ことば・辞書・日本語文法(2)

元日本語教師です。ことばと、(日本語)辞書と、日本語の文法について、勝手なことを書いていきます。

仕事・働く:さらに続き

前回、「収入を得ない仕事」という話の続きで、ボランティアについて書きたかったのですが、うまく書けなかったので中断しました。そこから続けます。

 

  ボランティア
   自発的に(無料で)社会事業に奉仕する<人/こと>。 三国
   自由意志をもって社会事業/災害時の救援などのために無報酬で働く人(こと)。  新明解
   自主的に公共福祉などの社会事業に参加し、営利を目的としない活動に携わる人。  明鏡

 

「自発的/自由意志で/自主的に」「(無料)/無報酬/営利を目的としない」で「社会事業に」という点で、ほぼ共通しています。

「職業」の重要な点は「人・社会にとって価値がある」ということでした。それによって「収入」が得られるわけです。
「ボランティア」も「人・社会にとって価値がある」のですが、収入はありません。それにもかかわらず、「自発的」なのです。では、何のために活動するのか。

「自発的」なのは「ボランティア」に限りません。「職業」の中にも「自発的」に選んだものは多くあるはずです。
例えば、自動車を作りたくて自動車会社に入社する。あるいは、親の仕事を子どもの頃から見ていて、同じ仕事をしたいと思う人も多いでしょう。リンゴ農家でも、大工さんでも、パン屋さんでも。警察官・映画俳優・小説家・自然科学者、などなど。みな、自分でやりたいと思ってなる人は多いはずです。
それらは、収入を得られ、生活が安定し、「職業」として成り立つことは重要ですが、それを選ぶ「自発性」ということでは「ボランティア」と同じです。

以上、「仕事」「働く」ことの中に「収入(生活の安定)」と「自発性」の有無という二つの側面を考えてきたのですが、収入の必要性はわかりやすいのに対して、なぜ人は自発的に「仕事」をするのか。

それは、そこに「喜び」を感じるからでしょう。

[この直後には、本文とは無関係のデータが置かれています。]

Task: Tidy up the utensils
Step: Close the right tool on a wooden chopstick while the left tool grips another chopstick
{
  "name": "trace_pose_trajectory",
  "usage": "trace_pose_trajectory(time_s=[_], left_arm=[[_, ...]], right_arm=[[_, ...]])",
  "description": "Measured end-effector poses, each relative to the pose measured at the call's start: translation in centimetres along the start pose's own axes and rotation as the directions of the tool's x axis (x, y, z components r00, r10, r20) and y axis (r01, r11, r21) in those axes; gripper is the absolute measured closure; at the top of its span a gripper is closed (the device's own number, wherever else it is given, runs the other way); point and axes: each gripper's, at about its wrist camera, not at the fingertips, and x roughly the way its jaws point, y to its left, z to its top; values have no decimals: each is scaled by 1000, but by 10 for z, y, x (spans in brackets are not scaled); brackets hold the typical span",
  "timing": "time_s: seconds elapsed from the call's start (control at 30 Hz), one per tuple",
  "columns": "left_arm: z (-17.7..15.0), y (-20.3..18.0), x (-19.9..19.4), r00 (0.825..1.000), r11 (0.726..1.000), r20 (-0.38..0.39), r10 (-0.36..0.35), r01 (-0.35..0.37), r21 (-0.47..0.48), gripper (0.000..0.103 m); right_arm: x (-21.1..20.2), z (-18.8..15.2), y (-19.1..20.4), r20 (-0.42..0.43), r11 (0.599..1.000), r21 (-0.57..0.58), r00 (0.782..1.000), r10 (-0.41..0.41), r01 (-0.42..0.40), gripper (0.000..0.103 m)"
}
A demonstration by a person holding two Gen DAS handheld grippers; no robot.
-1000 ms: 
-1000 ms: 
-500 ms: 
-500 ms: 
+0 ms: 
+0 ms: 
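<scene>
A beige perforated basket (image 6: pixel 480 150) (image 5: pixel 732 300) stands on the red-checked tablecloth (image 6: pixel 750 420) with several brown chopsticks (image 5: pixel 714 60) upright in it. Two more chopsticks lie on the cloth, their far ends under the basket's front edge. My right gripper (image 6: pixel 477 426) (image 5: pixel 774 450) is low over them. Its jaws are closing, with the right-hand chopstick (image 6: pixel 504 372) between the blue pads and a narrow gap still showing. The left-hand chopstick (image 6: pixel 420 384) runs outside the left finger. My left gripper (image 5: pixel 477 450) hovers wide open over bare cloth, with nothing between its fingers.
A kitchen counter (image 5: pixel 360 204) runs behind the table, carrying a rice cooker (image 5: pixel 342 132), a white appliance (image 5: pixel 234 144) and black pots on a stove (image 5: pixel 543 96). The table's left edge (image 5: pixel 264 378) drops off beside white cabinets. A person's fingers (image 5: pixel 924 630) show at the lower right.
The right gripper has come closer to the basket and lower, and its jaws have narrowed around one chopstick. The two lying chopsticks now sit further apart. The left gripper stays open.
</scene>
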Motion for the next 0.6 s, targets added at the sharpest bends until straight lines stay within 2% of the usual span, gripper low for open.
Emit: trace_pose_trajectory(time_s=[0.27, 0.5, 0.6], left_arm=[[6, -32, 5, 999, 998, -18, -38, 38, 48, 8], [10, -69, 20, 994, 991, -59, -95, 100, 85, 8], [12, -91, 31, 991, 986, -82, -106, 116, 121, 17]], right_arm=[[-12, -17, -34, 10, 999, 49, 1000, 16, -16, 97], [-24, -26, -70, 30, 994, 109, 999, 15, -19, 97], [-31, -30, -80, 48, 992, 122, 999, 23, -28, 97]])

「人・社会のため」という面もありますが、それ以上に、自分自身の気持ちとして、満足したい・納得したい、自分はこれをしたんだ、ということに誇りを持ちたい。「ボランティア」はまさにそういうものでしょう。それは、職業であっても、収入の額の多少とは別のものです。

スポーツ選手、例えばプロゴルファーは何のために毎日練習し、大会で優勝を狙うのか。もちろん、優勝賞金の金額、栄誉もあるでしょうが、何よりも自分で自分に納得したい。それは、大工さんが家を建て、仕事を終えた後、振り返ってその家を見て、満足する。その気持と通ずるでしょう。さらに、それは幼児が積み木を高く積み上げて、うまくいって思わずにっこりする、その気持と元は同じでしょう。

そう考えてくると、「仕事」と「遊び・趣味」は同じようなものということになってしまうのか。
そうなんでしょう。

小さい頃から将棋が趣味で、大人を負かして喜んでいた子どもが、「棋士」という職業があることを知ってなろうとする。しかし、そこまでの実力がないことに気づいて、勤め人となり、「趣味」としての将棋を一生楽しむ。スポーツでも、音楽でも、絵画などの芸術でも、演劇でも、みなそうではないでしょうか。特に最近は、「ゲーム」の世界で、趣味と職業との境がはっきりしなくなっているように思えます。

「仕事」「働く」について考えると、「自発性」というもの、それをすることによって人が何か生きている手ごたえのようなものを感じること、その側面もまた大事なんじゃないかと思います。

ずいぶん話を引き延ばしてきましたが、国語辞典の話に戻ると、「仕事をすること・働くこと」が、「しなければならないことをする」「賃金・報酬を得るため」「それで暮らしをたてて行くため」だけであっては、人生寂しいではないでしょうか。(現在の日本の状況が、かなり厳しいことは承知していますが。)

「仕事・働くこと」は、人が人として生きていくことの中で、けっこう重要な面を持っている。そのことを辞書の語釈の中に、何らかの形で、少しでも反映させてほしい、というのは、かなり無理な願いでしょうか。(新明解って、こういう語には思い入れのある語釈をしたりするんじゃないかしら?)